It would take a significant shift in the standings over the Rangers’ final 12 games of the season for them to be anywhere but the first wild-card spot when the Eastern Conference playoffs begin.
Surely they could go on a run, with a schedule that takes them to the three California teams the final weekend of March and then finishes with two games against the Penguins and one against the Capitals over the final five contests. But that likely will be when starting goalie Henrik Lundqvist is trying to re-establish his game following a layoff of between two and three weeks due to his hip injury, suffered March 6 at Tampa Bay.
But rather than a full-on focus toward results, that stretch of fine-tuning is exactly what coach Alain Vigneault will want over this final 20 days or so. With a 15-point cushion between the Rangers and ninth place going into play on Tuesday, even the steepest nosedive would hardly make missing the playoffs a possibility.

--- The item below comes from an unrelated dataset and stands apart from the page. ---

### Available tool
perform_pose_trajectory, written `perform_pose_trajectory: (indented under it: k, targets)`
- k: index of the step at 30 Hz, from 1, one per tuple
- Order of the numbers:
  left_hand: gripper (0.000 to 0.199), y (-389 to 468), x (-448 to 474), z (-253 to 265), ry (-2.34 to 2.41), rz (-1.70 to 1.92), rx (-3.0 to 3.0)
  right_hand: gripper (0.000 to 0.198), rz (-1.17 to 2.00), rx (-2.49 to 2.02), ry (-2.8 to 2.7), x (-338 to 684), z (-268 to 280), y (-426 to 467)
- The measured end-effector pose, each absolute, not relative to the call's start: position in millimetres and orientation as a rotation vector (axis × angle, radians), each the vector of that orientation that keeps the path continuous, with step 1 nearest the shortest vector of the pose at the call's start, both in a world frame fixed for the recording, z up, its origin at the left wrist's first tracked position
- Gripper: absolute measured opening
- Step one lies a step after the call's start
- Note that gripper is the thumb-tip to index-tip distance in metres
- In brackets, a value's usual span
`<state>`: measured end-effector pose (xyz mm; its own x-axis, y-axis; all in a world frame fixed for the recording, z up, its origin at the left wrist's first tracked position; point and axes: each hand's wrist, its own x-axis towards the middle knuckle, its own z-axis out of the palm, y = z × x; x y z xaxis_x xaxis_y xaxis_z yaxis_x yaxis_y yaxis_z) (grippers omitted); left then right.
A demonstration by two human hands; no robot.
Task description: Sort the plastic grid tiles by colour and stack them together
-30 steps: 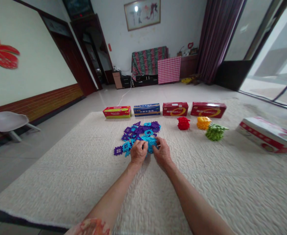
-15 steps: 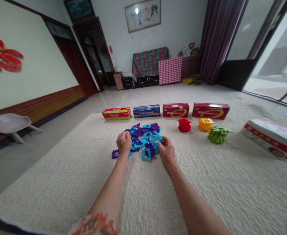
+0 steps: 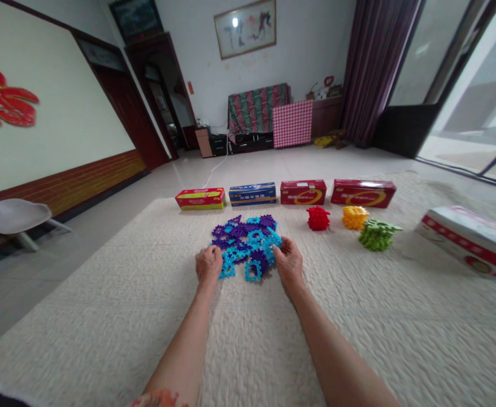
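Well, toothed pieces (image 3: 242, 250) litter cream matting (image 3: 252, 339), tiles (image 3: 248, 161) beyond.

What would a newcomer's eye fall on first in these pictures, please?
Probably the pile of purple and blue toothed pieces, bright against the pale mat between the left hand and the right hand. Next might come the red block, yellow block and green block, off to the pile's right. Beyond them stands a row of four boxes.

cream mat (image 3: 125, 294), perhaps quilted, bearing plastic pieces (image 3: 252, 228), boxes (image 3: 252, 195)
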<state>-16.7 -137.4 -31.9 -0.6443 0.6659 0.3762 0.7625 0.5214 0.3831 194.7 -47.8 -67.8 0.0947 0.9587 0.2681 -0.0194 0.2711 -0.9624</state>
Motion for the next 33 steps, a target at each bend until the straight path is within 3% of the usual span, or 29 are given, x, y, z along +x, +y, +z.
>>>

So it will be a bit of a relief for the Rangers to get that coveted “checkmark” by their name, as Vigneault will start saying with regularity any day now. But more important is the big prize that waits in June, and one that can only come with the Rangers playing their best hockey as they enter the playoffs.
“We had this discussion last year,” Derek Stepan said recently, when the idea of crossing over into the weaker Atlantic Division side of the playoff bracket was brought up. “It’s about playing the right way and playing your best hockey when it comes into the playoffs.”
Stepan scored his first goal in what seemed like a lifetime — 23 games — when he got a dead-shank to go during the 4-1 victory in Detroit on Sunday night. It was much-needed relief for a player that the Blueshirts need to be on his game if they have any chance of surviving the gauntlet of the postseason. Playoff success is so often predicated on depth down the middle, and Stepan and Mika Zibanejad need to be in form.
Same can be said for the Rangers’ special teams, which have now traded being hot and cold. The power play has seemingly busted out of its anemic month-long drought, going 4-for-9 over the past three games which immediately followed a run of 0-for-26, 1-for-40 and 3-for-59 going back to Jan. 19.
Though now the penalty kill has dipped, allowing at least one power-play goal against in each of the previous four games while allowing five overall in the previous 15 man-down scenarios (66.7 percent).
“I think we’re at our best when we’re aggressive and one guy being aggressive and the other guys feeding off that while not giving them time,” captain Ryan McDonagh said about the penalty kill after a difficult 3-2 loss to the Lightning at the Garden on Monday night.
“I think I need to try to get back to being a little bit more aggressive and all on the same page. It’s something we’ve got to continue to work at because it’s going to be crucial down the stretch.”
So that’s the focus now — not just results, which likely won’t change where the Rangers start the postseason. Instead, it’s about sharpening parts of their game and some individuals’ play so that they are where they want to be at the end of the postseason.
“Every time this time of the year, regardless of where you are at, you can’t focus on the standings,” Stepan said. “You can watch them and keep an eye on them but our focus is getting better each night and focusing on the two points that are in front of us.”
Backup goalie Magnus Hellberg was sent to AHL Hartford on Tuesday so he could practice with the Wolf Pack. The Rangers had no practice scheduled until Thursday, when he likely will be recalled on an emergency basis again before a back-to-back starting Friday against the Panthers, followed by Saturday’s game at Minnesota.